Aun así, nada nos prepara realmente para el terrible final (que no revelaré): una auténtica sinfonía del horror que reitera con inaudita potencia el credo nihilista de McGrath y Thomas Ligotti. Pero ya el coro había previsto y anunciado –“inútil Casandra”– semejante desenlace[11] y, en rigor de verdad, todo estaba sugerido en las primeras páginas del relato, bajo cuya superficie late el atroz apotegma de Sófocles: “Y no hay nada en todo esto que no sea Zeus”.[12]


Notas:

[1] A menudo racionalistas acérrimos que desplegaban el mayor desdén por cualquier noción extraliteraria de lo sobrenatural.

[2] Tan inverosímil y dogmática como cualquier monoteísmo.

[3] En gran medida gracias a la excesiva, brillante traducción de los cuentos de Poe que acometió Baudelaire: un ejemplo rutilante de eso que Harold Bloom llamó “a strong creative misreading”.

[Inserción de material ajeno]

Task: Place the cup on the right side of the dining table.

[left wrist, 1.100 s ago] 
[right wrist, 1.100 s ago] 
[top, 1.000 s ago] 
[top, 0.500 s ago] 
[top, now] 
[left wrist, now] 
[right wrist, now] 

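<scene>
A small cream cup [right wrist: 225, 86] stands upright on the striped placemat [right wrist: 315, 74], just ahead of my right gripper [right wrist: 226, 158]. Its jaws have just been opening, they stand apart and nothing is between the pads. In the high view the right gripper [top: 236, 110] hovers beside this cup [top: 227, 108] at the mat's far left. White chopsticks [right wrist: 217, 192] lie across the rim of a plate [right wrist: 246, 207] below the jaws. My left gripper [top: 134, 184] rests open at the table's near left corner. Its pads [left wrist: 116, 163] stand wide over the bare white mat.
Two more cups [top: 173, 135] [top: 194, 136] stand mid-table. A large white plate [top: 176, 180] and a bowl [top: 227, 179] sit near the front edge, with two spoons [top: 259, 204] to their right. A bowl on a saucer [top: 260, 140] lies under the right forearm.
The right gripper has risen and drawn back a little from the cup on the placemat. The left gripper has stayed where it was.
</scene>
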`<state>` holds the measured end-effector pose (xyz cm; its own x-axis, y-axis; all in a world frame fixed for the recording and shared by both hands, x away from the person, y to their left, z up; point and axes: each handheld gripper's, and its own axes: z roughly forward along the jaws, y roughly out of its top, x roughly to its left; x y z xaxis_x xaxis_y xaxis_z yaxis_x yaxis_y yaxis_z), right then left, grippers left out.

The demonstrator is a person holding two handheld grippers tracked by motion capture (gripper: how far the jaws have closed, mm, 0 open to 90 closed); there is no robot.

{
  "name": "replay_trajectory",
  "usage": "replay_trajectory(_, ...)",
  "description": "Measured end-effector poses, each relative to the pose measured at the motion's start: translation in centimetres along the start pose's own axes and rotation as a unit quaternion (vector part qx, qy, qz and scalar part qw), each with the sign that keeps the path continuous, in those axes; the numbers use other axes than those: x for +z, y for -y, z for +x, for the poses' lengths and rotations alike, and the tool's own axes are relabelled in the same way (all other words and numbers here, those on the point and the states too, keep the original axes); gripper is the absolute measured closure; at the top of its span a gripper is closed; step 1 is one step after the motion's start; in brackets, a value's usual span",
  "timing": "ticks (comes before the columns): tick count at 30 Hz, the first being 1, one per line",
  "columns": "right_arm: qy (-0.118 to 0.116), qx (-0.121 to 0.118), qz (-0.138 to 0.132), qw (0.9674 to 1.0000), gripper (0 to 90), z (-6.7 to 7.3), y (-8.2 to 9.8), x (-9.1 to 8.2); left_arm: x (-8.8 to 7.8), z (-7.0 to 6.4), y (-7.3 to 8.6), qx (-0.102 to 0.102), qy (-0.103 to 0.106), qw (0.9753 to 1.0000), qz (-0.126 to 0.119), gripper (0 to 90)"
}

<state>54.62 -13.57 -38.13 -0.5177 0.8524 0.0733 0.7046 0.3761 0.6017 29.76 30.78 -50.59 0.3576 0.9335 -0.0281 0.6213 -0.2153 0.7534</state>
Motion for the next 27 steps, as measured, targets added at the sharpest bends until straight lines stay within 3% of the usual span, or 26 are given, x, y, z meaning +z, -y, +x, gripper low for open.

[4] Aunque al menos en el caso del ermitaño de Providence se trata, como observa el propio Ligotti, de un nihilista de estricta observancia.

[5] Todo es relatado –e incesantemente comentado– por un coro de mujeres que de una forma u otra se relacionan con el mundo del teatro londinense.

[6] Especialista en Shakespeare y las tragedias jacobeas.

[7] Su esposa Joan –la encargada del título–; Vera, su hija y actriz de extraordinario talento; su yerno Julius, productor teatral; y la así llamada “tía Gustl”, una taciturna pintora judía que Julius salvó de la persecución nazi.

[8] En la obra Noche de Reyes, de Shakespeare.

[9] Al menos en la medida que es posible hablar de algo así en un texto que erosiona sistemáticamente las expectativas del lector… y hasta cierto punto también las del crítico literario: arcano es todo aquí menos la incertidumbre.

[10] También Frank Stone (en realidad apellidado Stein) y “la tía Gustl”, que estuvo muy cerca de terminar en Treblinka.

[11] “Vislumbró la revelación de una simetría […] sí, una simetría preciosa entre vida y drama, eso fue lo que vimos; pero todas sabemos lo que pasa cuando aparecen simetrías, ¿verdad?: siempre son un presagio funesto”.

[12] En la escena final de Las Traquinias. Por supuesto, la alusión al dios supremo del panteón griego no implica, ni mucho menos, una justificación teológica del sufrimiento sino todo lo contrario: la fatalidad que en ocasiones parece regir los asuntos humanos.